As a foreign business person, you have the choice of presenting your name,
along with Roman-letter presentation, in transliteration or as a Chinese
name.  Many non-Chinese foreigners that regularly deal with China,
especially those that know some Chinese at least, take on a Chinese name,
and many Chinese are happier to use those than the transliteration,
especially those that do not have foreign language command.

If you want to have a Chinese name, I am happy to suggest one, which is, as
is typical, a compromise between sound and meaning.  Meaning is rarely based
on the original name's etymology.
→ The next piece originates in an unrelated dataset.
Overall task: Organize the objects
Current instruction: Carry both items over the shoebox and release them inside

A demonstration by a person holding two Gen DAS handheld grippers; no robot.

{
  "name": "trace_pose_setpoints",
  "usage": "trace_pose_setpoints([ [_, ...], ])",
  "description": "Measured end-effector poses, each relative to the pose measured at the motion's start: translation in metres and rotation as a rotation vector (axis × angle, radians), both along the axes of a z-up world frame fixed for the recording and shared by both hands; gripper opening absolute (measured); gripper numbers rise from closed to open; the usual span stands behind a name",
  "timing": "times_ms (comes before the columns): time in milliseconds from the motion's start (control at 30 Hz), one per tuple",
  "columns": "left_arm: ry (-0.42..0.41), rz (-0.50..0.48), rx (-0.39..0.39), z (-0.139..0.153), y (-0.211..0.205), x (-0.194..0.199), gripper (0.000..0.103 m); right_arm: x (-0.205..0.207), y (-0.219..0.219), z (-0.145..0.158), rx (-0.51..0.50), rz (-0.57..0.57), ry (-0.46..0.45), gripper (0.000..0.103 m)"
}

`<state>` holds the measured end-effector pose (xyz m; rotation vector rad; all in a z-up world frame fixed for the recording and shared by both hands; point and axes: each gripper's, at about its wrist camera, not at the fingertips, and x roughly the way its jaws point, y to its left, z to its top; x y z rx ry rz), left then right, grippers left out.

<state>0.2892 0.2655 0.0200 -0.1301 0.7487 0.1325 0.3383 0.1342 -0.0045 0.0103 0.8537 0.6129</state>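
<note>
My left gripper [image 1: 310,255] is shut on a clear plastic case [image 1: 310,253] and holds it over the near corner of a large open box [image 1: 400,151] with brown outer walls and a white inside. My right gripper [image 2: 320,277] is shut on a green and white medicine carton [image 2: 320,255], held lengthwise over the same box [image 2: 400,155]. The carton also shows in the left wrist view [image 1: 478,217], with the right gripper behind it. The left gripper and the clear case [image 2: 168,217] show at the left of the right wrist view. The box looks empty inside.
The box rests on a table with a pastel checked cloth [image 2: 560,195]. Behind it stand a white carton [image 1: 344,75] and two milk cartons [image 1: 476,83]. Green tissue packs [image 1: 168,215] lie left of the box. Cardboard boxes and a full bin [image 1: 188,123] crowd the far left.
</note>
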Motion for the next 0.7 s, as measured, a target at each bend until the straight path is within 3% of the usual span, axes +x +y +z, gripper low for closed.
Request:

I will send you various font versions in a
PDF file attached to a private email message.

Here it is (with Mandarin pronunciation):

Traditional:  戴樂哲
Simplified:  戴乐哲


戴  dà i  (surname [otherwise: bear, wear])*
樂 (乐)  luò, lè  'joy', 'enjoyable', 'happy' (also yuè, yà o 'music')

哲  zhé  'sagacious (person)', 'wise (person)', 'sage'

_Dai_ is better than _tai_ because Pinyin _d_ stands for a voiceless
unaspirated stop, equivalent to the unaspirated _t_ in Low Franconian.
(There are no voiced stops in Mandarin, though in some dialects it occurs as
an allophone.  The _t_ is pronunced with strong aspiration.)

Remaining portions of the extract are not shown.